In terms of craft, the room descriptions are fairly unexceptional and
there's no obvious plot direction or pointers; this is particularly awkward
when there are many rooms available to the player from the very beginning,
and (especially within comp conditions, if that matters) this is very likely
to daunt players.

Score: 3

Fort Aegea
by Francesco Bova

Hooray, I'm a druid. Time for bloody human sacrifice... okay, female druid?
Ah well, I suppose the chances of the word 'druid' being used for anything
other than a watered-down morally acceptable airy-fairy tree-hugging D&D
clone with 20th century gender equality seems unlikely. OH GOD, old-school
spellcasting. The use of the phrases 'public relations', 'psyche yourself
up', and 'environmentally friendly' in a medieval-fantasy environment.
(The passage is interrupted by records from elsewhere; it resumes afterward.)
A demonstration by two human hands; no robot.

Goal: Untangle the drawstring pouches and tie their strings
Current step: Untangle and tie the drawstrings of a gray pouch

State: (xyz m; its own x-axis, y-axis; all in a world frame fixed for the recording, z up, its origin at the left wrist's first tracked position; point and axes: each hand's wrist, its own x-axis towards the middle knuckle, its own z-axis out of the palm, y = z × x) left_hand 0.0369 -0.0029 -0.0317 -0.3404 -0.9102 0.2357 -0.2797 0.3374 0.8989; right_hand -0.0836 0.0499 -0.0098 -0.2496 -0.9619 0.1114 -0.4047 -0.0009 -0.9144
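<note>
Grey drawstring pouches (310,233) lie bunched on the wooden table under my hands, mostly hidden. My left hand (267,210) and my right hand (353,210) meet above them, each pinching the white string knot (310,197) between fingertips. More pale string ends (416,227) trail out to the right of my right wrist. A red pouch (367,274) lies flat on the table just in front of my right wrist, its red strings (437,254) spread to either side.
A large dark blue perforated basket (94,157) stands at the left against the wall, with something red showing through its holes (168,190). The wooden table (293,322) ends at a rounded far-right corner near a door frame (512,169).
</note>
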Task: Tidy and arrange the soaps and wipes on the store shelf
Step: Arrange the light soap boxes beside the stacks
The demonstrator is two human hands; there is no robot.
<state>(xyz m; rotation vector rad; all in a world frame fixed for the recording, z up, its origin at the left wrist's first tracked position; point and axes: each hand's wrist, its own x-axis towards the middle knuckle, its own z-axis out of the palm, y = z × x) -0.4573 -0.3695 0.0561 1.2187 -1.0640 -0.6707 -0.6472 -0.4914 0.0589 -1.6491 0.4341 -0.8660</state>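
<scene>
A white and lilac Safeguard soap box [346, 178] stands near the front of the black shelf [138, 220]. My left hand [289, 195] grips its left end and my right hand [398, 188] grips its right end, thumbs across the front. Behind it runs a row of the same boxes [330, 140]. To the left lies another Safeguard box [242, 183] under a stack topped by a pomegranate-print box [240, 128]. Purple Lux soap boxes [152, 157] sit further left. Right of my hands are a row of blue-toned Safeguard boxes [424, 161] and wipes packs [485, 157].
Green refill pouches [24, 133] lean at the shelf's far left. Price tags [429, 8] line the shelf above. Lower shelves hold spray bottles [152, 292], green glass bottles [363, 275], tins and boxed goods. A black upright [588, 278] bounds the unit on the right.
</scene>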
Mmm, moon salt. Daaamn straight.

I really dislike it when IF falls back onto genre convention, particularly
onto fantasy D&D genre convention. First and foremost, it demonstrates a
lack of basic individuality and imagination on the part of the author;
furthermore, I already know about D&D conventions, so when I have them
repeated at me I'm not exactly fascinated by the wonderful and intriguing
new world the author is unravelling before my eyes; my initial reaction is
'OK, you're an identikit cleric with a historical background rolled up using
the Worldbuilder's Gamebook. Remind me, the Q button's top left of the
keyboard, yeah?' Not only that, it perpetuates the geeky image of IF, and
dispels the fond image I have of the field as being full of iconoclastic
wildfire geniuses ready to topple all lawtables in pursuit of their Vision.
Jesus, if you feel a dire need to tell this story stick at being a GM and
keep it in an appropriate medium.

Occasional annoying grammatical mistakes, such as - AAGH - the use of
greater and larger signs instead of parentheses. If you do not want to use
the punctuation conventions of standard prose, please reserve your
masterpiece for transmission over IRC instead of passing it off as IF, or
else do something weird and interesting with punctuation that nobody's ready
for. You might as well write the whole thing in l33tspeak. Jeeezus.

Genre fantasy is at its most hideously tedious when it takes itself very
seriously indeed; while this game tried to do so, I was rather amused by
this:
"Four virgins? Over the age of thirty no le ss! Sounds more like an old
witch's fable or a terribly cliched myth."
I'm not sure the double-entendre was meant, but I'm laughing anyway.

Woo, option-based conversation, but presented in an ugly and awkward way as
main body text, and requiring you to repea t the TALK TO command every time.
And wow, if I pick the wrong options, I'm immediately screwed! To me, this
flies in the face of the whole point of menu-based conversation; menu-based
should be smooth, easy to use, allow the player to change topics, and
provide multiple paths to positive outcomes if not multiple positive
outcomes.

Relatively competent design, but constant death looming on the horizon isn't
much of a motive when the player couldn't give a shit whether or not the
characterless character lives or dies; for that matter, constant death
looming on the horizon tends to be a bad game design element anywhere.

Score: 4


Four Mile Island

Miniscule descriptions. Horribly awkward interface. Repetitive and
two-dimensional NPC. Inform, TADS and Hugo are not that difficult to learn.
Honestly.

Score: 1

Identity Thief by Rob Shaw-Fullers

I'm not too well-versed in the cyberpunk genre: I've played Shadowrun and I
know that Johnny Mnemonic sucks ass, but that's about the limit of it. From
what I've seen, I quite like the vibe but dislike the formulaic nature,
particularly the endless repetition of 'megacorp hires
superhacker/psychic/etc to steal/transport/destroy vital information'.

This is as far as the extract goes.